[Task brief]: Only the pictures are to be dropped, and the rest of the data should be copied exactly.

[Collected data]:
---+---

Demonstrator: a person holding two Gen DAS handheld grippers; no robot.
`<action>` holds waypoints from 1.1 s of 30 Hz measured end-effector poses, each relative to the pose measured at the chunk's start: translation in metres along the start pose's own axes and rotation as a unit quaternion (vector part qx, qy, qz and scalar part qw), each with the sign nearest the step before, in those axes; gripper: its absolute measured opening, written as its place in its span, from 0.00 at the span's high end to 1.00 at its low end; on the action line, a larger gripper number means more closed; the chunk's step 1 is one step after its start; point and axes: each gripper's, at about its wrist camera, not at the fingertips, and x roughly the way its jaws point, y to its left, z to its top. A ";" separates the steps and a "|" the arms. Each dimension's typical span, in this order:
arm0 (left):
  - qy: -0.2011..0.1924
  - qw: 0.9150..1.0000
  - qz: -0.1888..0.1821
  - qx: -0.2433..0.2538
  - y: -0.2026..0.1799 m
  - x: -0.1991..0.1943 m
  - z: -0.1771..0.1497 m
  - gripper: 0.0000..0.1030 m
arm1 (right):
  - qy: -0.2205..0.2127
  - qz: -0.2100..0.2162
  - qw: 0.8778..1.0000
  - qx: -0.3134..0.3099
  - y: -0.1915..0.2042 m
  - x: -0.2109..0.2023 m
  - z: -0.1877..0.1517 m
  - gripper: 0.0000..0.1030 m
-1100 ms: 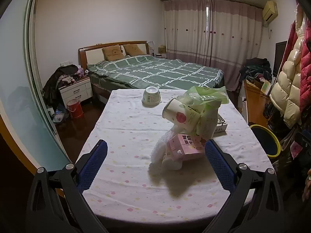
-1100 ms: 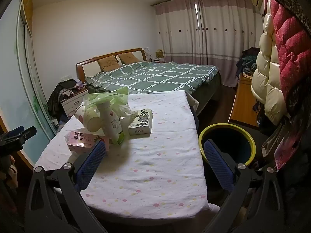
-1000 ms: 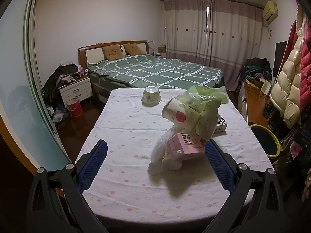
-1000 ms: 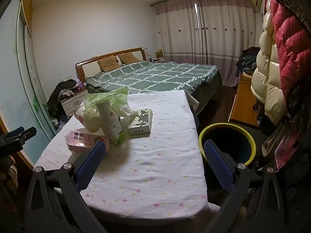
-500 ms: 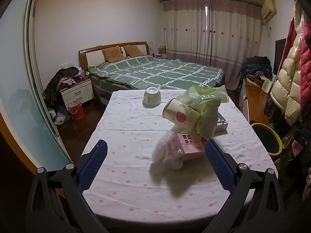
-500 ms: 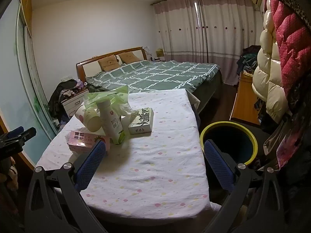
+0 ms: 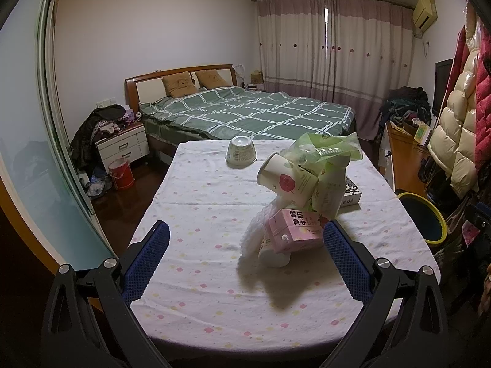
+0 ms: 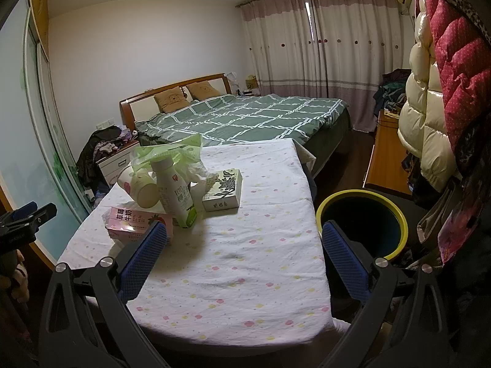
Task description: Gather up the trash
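Left wrist view: the left gripper [image 7: 244,253] is spread wide, its blue-padded fingers [image 7: 145,259] apart and holding nothing, poised above the near part of a table [image 7: 199,202] covered in a white cloth with small coloured dots. Between and just beyond the fingers sits a pile of trash: a pink milk carton [image 7: 294,230] lying on its side beside the right finger, a white crumpled wrapper [image 7: 256,237] under it, a paper cup [image 7: 287,182] tipped on its side, a white bottle [image 7: 330,191] and a green plastic bag [image 7: 322,148] on top. A small bowl [image 7: 241,153] stands upside down farther off near the far edge. The left half of the cloth is bare. A yellow-rimmed bin [image 7: 425,222] stands on the floor past the table's right edge.

Right wrist view: the right gripper [image 8: 244,253] is also fully open and empty, over the near right corner of the table [image 8: 260,245]. Its left finger sits just in front of the pink milk carton [image 8: 132,220]; the white bottle [image 8: 175,191] stands upright behind it, with a patterned box [image 8: 224,190] beside it. The yellow-rimmed bin [image 8: 363,224] is close against the table's right edge, just beyond the right finger. The cloth between the fingers is bare
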 end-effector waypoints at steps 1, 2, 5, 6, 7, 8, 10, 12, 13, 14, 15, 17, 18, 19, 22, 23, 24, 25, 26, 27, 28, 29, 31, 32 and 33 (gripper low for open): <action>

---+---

[Response box]:
Demonstrator: a person holding two Gen DAS handheld grippers; no robot.
`<action>` holds waypoints from 1.1 s of 30 Hz measured end-effector poses, each relative to the pose measured at the chunk's start: translation in metres along the start pose's own axes and rotation as a unit quaternion (vector part qx, qy, qz and scalar part qw), each with the sign nearest the step before, in those axes; gripper: its absolute measured opening, written as its place in its span, from 0.00 at the span's high end to 1.00 at its low end; on the action line, a larger gripper number means more closed; the chunk's step 1 is one step after its start; point and axes: each gripper's, at about its wrist camera, not at the fingertips, and x roughly the way its jaws point, y to its left, z to its top. A ";" separates the steps and a "|" the arms. Each dimension's typical span, in this order:
arm0 (left):
  - qy: -0.2011..0.1924
  - qw: 0.9150..1.0000
  - qz: -0.1888..0.1821
  - qx: -0.2433..0.2538
  - y: -0.2026..0.1799 m
  - x: -0.1991..0.1943 m
  - z: -0.1771..0.1497 m
  - gripper: 0.0000..0.1030 m
arm1 (right):
  - qy: -0.2205..0.2127
  - qz: -0.2100..0.2162
  - qw: 0.8778..1.0000
  - qx: -0.3134..0.3099
  - y: -0.1915..0.2042 m
  - x: -0.2109..0.2023 m
  - z: -0.1877..0.1517 m
  - gripper: 0.0000..0.1030 m
-1100 ms: 
-1100 ms: 
-1000 ms: 
-1000 ms: 
-500 ms: 
-500 ms: 
+0 ms: 
+0 ms: 
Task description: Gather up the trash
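Left wrist view: the left gripper [image 7: 244,253] is spread wide, its blue-padded fingers [image 7: 145,259] apart and holding nothing, poised above the near part of a table [image 7: 199,202] covered in a white cloth with small coloured dots. Between and just beyond the fingers sits a pile of trash: a pink milk carton [image 7: 294,230] lying on its side beside the right finger, a white crumpled wrapper [image 7: 256,237] under it, a paper cup [image 7: 287,182] tipped on its side, a white bottle [image 7: 330,191] and a green plastic bag [image 7: 322,148] on top. A small bowl [image 7: 241,153] stands upside down farther off near the far edge. The left half of the cloth is bare. A yellow-rimmed bin [image 7: 425,222] stands on the floor past the table's right edge.

Right wrist view: the right gripper [image 8: 244,253] is also fully open and empty, over the near right corner of the table [image 8: 260,245]. Its left finger sits just in front of the pink milk carton [image 8: 132,220]; the white bottle [image 8: 175,191] stands upright behind it, with a patterned box [image 8: 224,190] beside it. The yellow-rimmed bin [image 8: 363,224] is close against the table's right edge, just beyond the right finger. The cloth between the fingers is bare
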 end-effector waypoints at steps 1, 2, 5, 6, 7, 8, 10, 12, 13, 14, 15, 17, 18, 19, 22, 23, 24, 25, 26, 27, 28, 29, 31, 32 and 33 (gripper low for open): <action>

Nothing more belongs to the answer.